HUNTER-REAY, ANDRETTI LOOK TO BUILD ON AMAZING 2012
Anybody remember in 2011 when Andretti Autosport spent the month of May at Indianapolis searching like detectives for enough speed to make the show much less contend on race day? Fast forward to 2012, and my how they turned things around as they, along with Team Penske, held down the first two rows at Indianapolis and Hunter-Reay outdueled Will Power for the championship. Even with their rapid turnaround, Andretti Autosport will look to put all three cars in Victory Lane and near the top in the points standings.
The best hire in sports in 2012 was the installment of Beaux Barfield in INDYCAR Race Control replacing Brian Barnhart. Barfield’s rules package simplified previously ambiguous and judgement-call rules such as blocking and avoidable contact by providing concrete lines in the rules that drivers could not cross. Barfield made, perhaps, the gutsiest call in sports when he red flagged the season finale at Auto Club Speedway with five laps to facilitating a finish under the green flag. For 2013, Barfield has further modified the rules to make the series easier to follow and instituted the possibility of standing starts on the double header weekends at Detroit, Toronto, and Houston. Barfield will be looked to to maintain his resolve from 2012 and police the series’ drivers accordingly.

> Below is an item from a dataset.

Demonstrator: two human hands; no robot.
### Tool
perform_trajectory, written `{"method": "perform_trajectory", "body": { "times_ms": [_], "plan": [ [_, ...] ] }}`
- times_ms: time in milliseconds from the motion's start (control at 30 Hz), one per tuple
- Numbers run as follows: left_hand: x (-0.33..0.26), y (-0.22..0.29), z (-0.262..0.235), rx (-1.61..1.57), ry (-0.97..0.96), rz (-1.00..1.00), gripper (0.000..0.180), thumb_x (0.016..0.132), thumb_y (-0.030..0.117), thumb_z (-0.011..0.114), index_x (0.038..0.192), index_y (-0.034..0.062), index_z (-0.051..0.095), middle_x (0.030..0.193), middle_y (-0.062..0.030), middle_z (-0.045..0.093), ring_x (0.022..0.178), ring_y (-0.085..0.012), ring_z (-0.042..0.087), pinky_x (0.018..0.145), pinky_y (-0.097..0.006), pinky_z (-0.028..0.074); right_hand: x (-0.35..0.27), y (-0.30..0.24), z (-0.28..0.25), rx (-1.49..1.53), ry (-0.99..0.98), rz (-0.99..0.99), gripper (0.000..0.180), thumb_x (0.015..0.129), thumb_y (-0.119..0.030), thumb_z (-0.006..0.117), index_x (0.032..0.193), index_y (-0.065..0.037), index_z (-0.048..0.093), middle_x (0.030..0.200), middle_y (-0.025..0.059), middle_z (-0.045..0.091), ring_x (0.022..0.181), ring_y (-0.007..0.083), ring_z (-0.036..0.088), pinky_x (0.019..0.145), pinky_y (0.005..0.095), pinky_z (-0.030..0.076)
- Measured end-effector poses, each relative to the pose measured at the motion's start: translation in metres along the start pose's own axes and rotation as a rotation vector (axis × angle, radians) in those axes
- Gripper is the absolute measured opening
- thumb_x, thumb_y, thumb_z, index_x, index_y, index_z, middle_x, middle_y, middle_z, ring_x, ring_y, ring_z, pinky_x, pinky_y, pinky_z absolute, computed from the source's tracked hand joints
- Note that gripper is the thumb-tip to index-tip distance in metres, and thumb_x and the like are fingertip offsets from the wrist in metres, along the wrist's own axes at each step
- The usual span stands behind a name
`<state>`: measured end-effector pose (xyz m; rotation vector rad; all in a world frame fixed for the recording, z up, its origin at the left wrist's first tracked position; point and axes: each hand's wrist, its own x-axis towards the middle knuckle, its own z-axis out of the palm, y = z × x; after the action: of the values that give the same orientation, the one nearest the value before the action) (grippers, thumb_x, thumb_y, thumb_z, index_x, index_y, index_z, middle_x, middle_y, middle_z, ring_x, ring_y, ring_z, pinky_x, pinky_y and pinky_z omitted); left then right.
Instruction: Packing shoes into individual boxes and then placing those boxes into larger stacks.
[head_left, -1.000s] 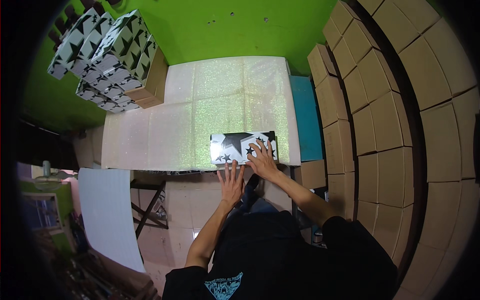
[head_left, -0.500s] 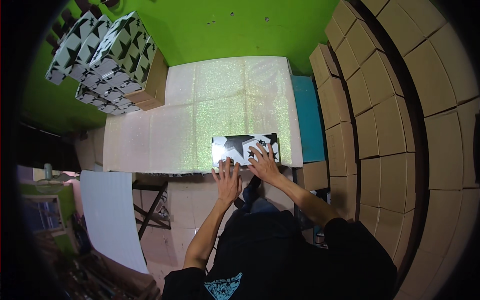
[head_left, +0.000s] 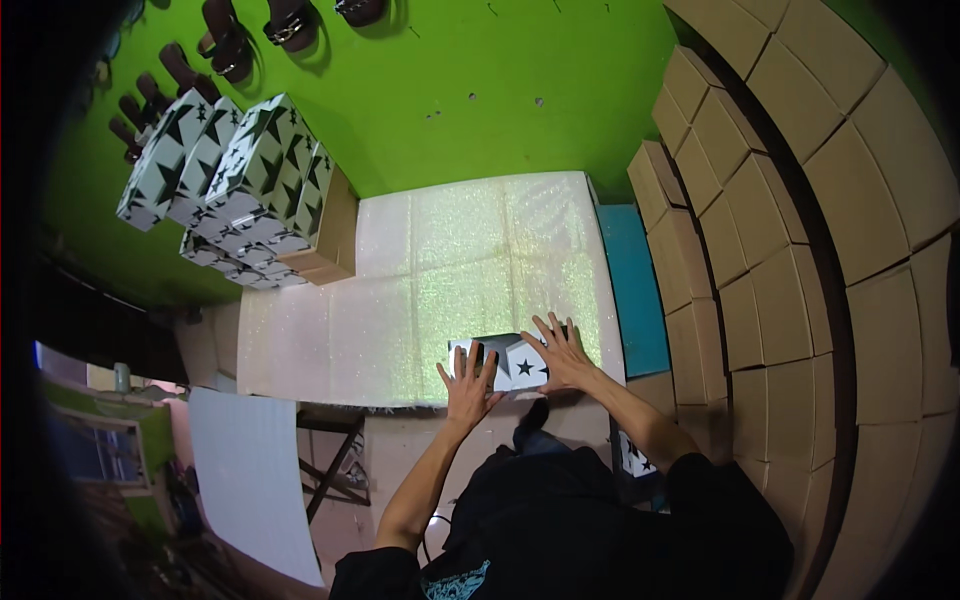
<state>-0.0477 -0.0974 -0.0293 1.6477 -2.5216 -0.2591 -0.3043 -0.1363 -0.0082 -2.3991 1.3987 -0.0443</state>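
Note:
A small white box with black stars (head_left: 520,366) lies near the front edge of a table covered in glittery white foam sheet (head_left: 450,270). My left hand (head_left: 468,375) rests flat on the box's left part, fingers spread. My right hand (head_left: 560,352) presses on its right part, fingers also spread. Both hands cover much of the box, so only its middle and upper left show.
A stack of similar star-printed boxes (head_left: 225,180) sits on a brown carton (head_left: 325,240) at the back left. Brown cartons (head_left: 780,250) are piled high along the right. A teal surface (head_left: 632,290) borders the table's right side. A white sheet (head_left: 250,480) hangs lower left.
The box looks more folded and compact than before. Both hands have stayed on it, shifting slightly toward the table's front edge.

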Motion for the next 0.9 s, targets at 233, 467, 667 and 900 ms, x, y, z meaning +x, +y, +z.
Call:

The final hot button for 2013 is regarding new leadership at the top of INDYCAR. Regardless of where you fall on Randy Bernard resignation debate, the fact of the matter is that Jeff Belskus is now the CEO of INDYCAR and the IZOD IndyCar Series. Bernard’s departure was not handle correctly. In fact, it was downright ugly how the Indianaplis Motor Speedway Corporation proceeded with the leadership change. Belskus may be the CEO, however, Bernard’s fingerprints will be all over this season of INDYCAR Racing with the schedule and the movie ‘Turbo’ coming out later this summer, which, if handled correctly, could be a huge boost for the INDYCAR brand. Belskus has been given the foundation to have a great season of competition and only needs to facilitate what Randy Bernard has left right in front of him. What is desperately needed in INDYCAR is a liaison from the governing body of INDYCAR to its drivers and team owners. The driver liaison has been, at least partially, fulfilled as Barfield has good relationship with the series’ drivers, but Belskus must institute a bridge between his office at the Indianapolis Motor Speedway and the team owners in the Paddock every weekend if history will record him as a successful leader.